Au coeur de la fiction s’immiscent parfois des leurres du leurre. C’est une manière moins de la “farcir” que de la doubler et ce, quel qu’en soit le genre : photo, cinéma, clip, roman, théâtre. Existe alors ce que Rondepierre nomme une “Double feinte”. Elle anime de légende la réalité “confondante” dans une fiction co-fondante.
L’espace de le représentation, en cette intrusion, propose une sorte de chassé-croisé par un mimétisme particulier aux effets remarquables. Rondepierre les examine à travers des oeuvres très spécifiques et parfois trop oubliées : celle de Paul Nougé, artiste et poète surréaliste belge spécialiste de jeux de miroir aux étranges “collages” de décodages
Dans son oeuvre comme dans celles de Forman, Antonioni, Cervantès mais aussi les plus inattendu Jeff Wall et surtout Jerry Lewis, la feinte dans la feinte “n’est qu’un moyen de s’approcher du coeur palpitant de nos vies” et ce, par de multiples mimes. C’est le théâtre du moi, entre “fictions pour soi” ou “fiction partagée”, voire “totale” .

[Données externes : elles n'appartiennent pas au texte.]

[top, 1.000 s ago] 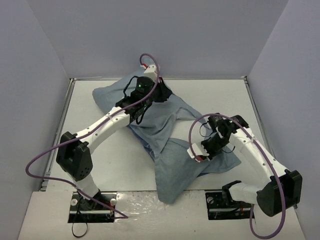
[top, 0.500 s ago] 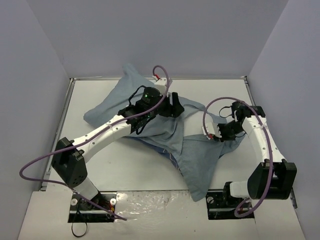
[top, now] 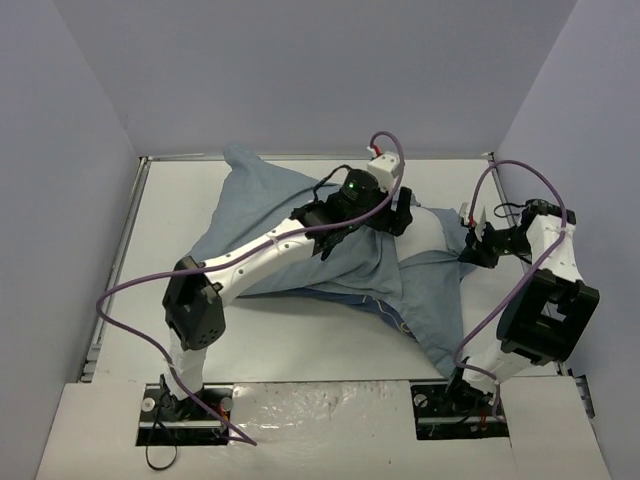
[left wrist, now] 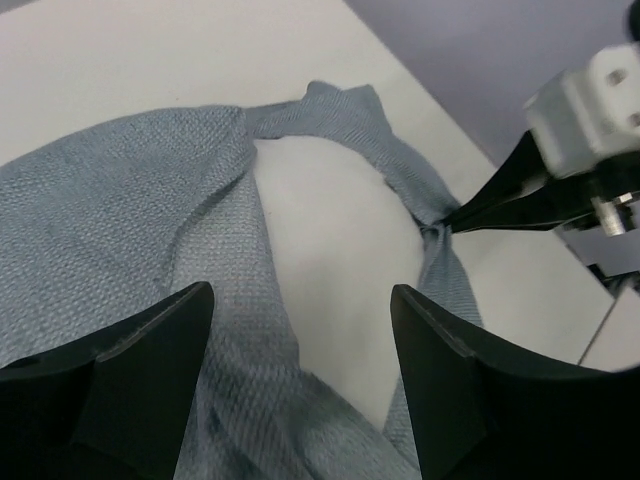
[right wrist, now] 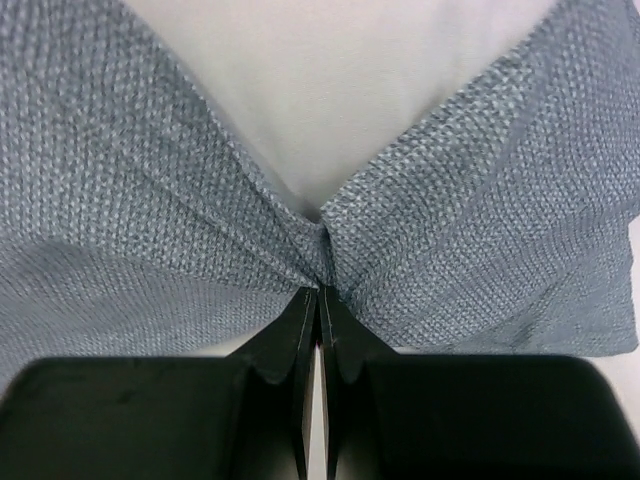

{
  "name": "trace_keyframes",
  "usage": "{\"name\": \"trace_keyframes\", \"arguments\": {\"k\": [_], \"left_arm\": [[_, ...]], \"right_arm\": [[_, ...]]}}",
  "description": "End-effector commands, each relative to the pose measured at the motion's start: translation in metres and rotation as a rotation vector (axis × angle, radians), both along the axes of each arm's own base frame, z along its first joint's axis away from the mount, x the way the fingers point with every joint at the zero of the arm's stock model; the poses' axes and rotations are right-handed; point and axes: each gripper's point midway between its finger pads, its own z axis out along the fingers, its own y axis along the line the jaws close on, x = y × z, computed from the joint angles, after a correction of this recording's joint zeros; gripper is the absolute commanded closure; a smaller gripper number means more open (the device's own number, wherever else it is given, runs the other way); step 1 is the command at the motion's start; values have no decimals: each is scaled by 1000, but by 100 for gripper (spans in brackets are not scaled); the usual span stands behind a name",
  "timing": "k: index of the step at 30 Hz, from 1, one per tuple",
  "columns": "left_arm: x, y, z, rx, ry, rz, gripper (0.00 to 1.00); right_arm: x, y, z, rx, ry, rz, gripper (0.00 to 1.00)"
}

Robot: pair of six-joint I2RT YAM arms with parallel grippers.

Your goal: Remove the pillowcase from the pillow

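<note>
The blue pillowcase (top: 300,215) lies crumpled across the table from back left to front right. Its mouth gapes and shows the white pillow (top: 428,226) inside. My left gripper (top: 402,214) hovers open over that opening, holding nothing. In the left wrist view its dark fingers (left wrist: 150,370) straddle the pillowcase (left wrist: 120,200) edge and the bare pillow (left wrist: 330,230). My right gripper (top: 472,245) is shut on the rim of the pillowcase at the right. In the right wrist view the gripper (right wrist: 318,288) pinches a gathered fold of pillowcase (right wrist: 150,180), with the pillow (right wrist: 330,80) beyond it.
Grey walls (top: 300,80) close in the white table (top: 290,330) at the back and both sides. The right arm's base link (top: 545,315) stands close to the right wall. Purple cables (top: 120,300) loop from both arms.
My left gripper opened, let go of the cloth and swung right. The right gripper, still shut, dragged the pillowcase rim right and back, uncovering white pillow.
</note>
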Motion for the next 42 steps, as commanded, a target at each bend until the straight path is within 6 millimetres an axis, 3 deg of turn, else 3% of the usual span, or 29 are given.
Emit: {"name": "trace_keyframes", "arguments": {"k": [1, 2, 3, 9, 13, 16, 22, 23, 28, 30, 31, 33, 38, 42], "left_arm": [[-5, -10, -6, 95, -39, -21, 30], [-2, -14, -21, 129, -33, -24, 30], [2, -15, -19, 132, -43, -14, 29], [-1, -27, -63, 232, -25, -32, 29], [-1, -8, -100, 323, 2, 62, 30], [-1, 0, -110, 311, 16, 109, 32], [-12, 9, -123, 287, 57, 148, 32], [-14, 9, -126, 287, 64, 148, 32], [-18, 6, -128, 266, 84, 157, 31], [-18, 6, -131, 258, 89, 163, 31], [-19, 5, -131, 251, 95, 167, 31], [-19, 5, -131, 239, 98, 178, 30], [-18, 11, -133, 229, 109, 211, 31], [-17, 17, -136, 233, 117, 234, 31]], "right_arm": [[-15, 10, 12, 101, 59, -90, 100], [-16, 13, 12, 122, 70, -106, 100], [-17, 12, 14, 137, 78, -129, 100], [-3, 1, 38, 326, 189, -364, 100], [7, -2, 55, 409, 257, -467, 99], [12, 2, 70, 461, 280, -506, 93], [29, 8, 88, 472, 301, -638, 78], [40, 0, 87, 425, 255, -684, 73], [54, 11, 97, 388, 243, -818, 51], [57, 6, 98, 356, 228, -895, 47], [60, 9, 98, 376, 255, -982, 40], [65, -9, 92, 290, 173, -1137, 32], [61, -1, 63, 244, 202, -1160, 30], [48, 9, 39, 201, 248, -1066, 32]]}}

Pour ce dernier cas, voir le clip “Woman” de Thraves-Cherry où se retrouve en un faire-semblant un savoir-faire complexe. De telles oeuvres créent des doubles jeux intégraux qui à la fois rapprochent et éloignent dans leurs simulations que l’auteur décrypte en précisant tous les niveaux de perception qui les animent.
Existe dans les exemples choisis un maniérisme ludique où le faux fait le jeu du vrai, le fantôme celui de l’être, l’ombre celui de la lumière. Les jeux de l’enfance y sont réactivés parfois de manière très hétérogène afin de solliciter notre propre imaginaire dans la passation de simulacres.
C’est le cas de la scène clé du “Dingue de palace” de Jerry Lewis là où, apparemment, il n’y a rien à voir pour le spectateur mais où est suggérée une découverte que le héros ne partage avec personne.
Dans le champ aveugle du mime chez Lewis, comme dans le champ “vide” de “Blow-up” où se joue — à la fin — une sublime partie de tennis aveugle (que l’auteur reprendra selon une autre contextualisation et figuration dans “Profession Reporter”), se joue la plus magistrale interrogation non sur la fiction elle-même (car ce serait secondaire) mais sur le sens de l’existence et de l’identité.
Et, à ce titre, le Quichotte de Cervantes reste le parangon de cette figure de style, d’intelligence et d’existence aux éternels frissons. Ils sont “vitrifiés” en apparence. Mais en apparence seulement.
jean-paul gavard-perret
Eric Rondepierre, Double feinte. Territoire des fictions secondes, éditions Tinbad, coll. Tinbad Essai, Paris, 2019, 190 p. — 22,00 €.